*** Opening DATA ***
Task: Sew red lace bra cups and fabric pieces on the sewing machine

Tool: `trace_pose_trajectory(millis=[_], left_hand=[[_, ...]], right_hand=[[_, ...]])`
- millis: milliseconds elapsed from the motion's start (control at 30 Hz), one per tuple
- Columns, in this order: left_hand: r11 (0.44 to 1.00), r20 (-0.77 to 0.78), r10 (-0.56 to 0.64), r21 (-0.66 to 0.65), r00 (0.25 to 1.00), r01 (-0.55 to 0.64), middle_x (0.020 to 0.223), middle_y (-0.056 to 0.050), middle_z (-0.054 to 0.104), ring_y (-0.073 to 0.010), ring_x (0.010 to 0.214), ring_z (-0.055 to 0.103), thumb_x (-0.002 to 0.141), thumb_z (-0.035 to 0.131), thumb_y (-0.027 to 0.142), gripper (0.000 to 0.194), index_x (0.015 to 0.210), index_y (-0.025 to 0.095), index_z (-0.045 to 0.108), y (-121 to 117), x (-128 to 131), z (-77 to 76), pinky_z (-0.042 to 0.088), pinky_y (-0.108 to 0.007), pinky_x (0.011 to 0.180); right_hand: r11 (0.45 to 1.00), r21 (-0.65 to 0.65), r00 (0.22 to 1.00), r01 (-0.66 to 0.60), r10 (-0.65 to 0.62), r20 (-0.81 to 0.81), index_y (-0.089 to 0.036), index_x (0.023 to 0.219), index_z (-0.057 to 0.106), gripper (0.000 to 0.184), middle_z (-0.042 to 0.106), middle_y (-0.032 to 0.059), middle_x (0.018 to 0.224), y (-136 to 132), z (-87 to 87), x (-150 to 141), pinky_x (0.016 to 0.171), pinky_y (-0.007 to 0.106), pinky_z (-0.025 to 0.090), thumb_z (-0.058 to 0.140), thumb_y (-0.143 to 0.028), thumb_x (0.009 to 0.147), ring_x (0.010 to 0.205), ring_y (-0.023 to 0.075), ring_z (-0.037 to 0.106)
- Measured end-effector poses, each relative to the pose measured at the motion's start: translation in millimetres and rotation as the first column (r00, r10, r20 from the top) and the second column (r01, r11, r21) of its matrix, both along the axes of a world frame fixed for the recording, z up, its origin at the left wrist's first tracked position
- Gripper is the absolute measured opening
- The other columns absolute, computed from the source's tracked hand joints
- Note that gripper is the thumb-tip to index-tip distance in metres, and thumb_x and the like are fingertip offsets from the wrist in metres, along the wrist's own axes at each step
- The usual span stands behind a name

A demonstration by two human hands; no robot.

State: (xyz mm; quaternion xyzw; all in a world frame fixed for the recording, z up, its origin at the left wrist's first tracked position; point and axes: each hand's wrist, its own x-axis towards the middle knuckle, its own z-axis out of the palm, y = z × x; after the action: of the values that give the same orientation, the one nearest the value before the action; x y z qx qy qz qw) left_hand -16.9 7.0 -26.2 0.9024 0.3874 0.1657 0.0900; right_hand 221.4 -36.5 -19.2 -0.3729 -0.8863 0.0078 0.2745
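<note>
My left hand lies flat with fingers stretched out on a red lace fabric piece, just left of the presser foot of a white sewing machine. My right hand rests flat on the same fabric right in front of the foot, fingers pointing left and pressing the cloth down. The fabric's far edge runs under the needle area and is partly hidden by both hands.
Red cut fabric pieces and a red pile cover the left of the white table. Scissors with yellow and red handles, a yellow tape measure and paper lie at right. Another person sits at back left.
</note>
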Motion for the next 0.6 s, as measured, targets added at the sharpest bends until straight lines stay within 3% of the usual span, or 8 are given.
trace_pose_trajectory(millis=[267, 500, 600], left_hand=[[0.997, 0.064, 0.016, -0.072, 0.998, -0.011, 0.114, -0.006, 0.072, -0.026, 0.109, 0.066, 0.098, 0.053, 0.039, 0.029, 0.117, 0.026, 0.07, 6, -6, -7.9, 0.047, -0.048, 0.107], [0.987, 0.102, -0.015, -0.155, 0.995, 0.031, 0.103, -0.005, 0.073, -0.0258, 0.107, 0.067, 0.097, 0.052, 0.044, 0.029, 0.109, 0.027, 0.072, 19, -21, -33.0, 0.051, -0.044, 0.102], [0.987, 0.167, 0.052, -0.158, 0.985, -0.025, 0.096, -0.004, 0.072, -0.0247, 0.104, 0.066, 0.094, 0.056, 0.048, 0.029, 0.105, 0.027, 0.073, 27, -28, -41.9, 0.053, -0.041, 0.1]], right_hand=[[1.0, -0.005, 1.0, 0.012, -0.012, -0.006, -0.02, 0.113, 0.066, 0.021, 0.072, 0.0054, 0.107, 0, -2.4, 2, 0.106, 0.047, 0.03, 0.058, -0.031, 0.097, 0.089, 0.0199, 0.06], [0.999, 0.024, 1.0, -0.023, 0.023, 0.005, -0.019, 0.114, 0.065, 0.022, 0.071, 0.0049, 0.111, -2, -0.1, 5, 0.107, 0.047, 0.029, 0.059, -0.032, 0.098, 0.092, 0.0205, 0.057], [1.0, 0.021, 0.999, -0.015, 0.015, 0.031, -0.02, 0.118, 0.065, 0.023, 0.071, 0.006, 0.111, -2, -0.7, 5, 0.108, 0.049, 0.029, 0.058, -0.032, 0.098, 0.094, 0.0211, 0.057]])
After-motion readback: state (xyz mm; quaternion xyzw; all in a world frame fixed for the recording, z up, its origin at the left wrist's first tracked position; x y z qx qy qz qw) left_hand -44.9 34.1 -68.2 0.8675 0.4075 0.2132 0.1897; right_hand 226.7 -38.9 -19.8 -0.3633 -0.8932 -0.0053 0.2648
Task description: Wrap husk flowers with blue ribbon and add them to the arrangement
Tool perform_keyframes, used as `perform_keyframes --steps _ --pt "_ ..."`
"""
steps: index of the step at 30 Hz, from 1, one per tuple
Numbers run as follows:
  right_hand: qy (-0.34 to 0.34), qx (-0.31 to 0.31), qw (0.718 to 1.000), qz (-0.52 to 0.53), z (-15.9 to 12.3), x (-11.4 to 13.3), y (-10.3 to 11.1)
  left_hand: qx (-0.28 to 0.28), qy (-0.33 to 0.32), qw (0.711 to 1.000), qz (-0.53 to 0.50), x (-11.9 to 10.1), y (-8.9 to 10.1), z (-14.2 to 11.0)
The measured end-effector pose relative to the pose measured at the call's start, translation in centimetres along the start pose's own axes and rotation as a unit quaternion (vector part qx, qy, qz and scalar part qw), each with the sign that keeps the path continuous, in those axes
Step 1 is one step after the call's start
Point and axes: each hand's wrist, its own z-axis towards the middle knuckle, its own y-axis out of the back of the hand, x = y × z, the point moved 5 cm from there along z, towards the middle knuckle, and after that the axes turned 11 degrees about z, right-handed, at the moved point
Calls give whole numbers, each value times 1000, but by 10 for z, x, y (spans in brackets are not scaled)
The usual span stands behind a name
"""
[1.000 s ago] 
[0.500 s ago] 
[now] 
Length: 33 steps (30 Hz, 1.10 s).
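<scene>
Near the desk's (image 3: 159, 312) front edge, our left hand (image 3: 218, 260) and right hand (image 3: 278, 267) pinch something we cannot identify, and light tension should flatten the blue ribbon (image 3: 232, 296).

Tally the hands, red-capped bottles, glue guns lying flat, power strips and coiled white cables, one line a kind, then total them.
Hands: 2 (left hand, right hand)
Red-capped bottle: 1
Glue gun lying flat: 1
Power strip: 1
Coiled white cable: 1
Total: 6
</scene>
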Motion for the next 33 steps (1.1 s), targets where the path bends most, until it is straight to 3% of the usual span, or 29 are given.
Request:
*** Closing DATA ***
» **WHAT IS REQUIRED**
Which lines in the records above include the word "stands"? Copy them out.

» **OUTPUT**
- The usual span stands behind a name
The usual span stands behind a name

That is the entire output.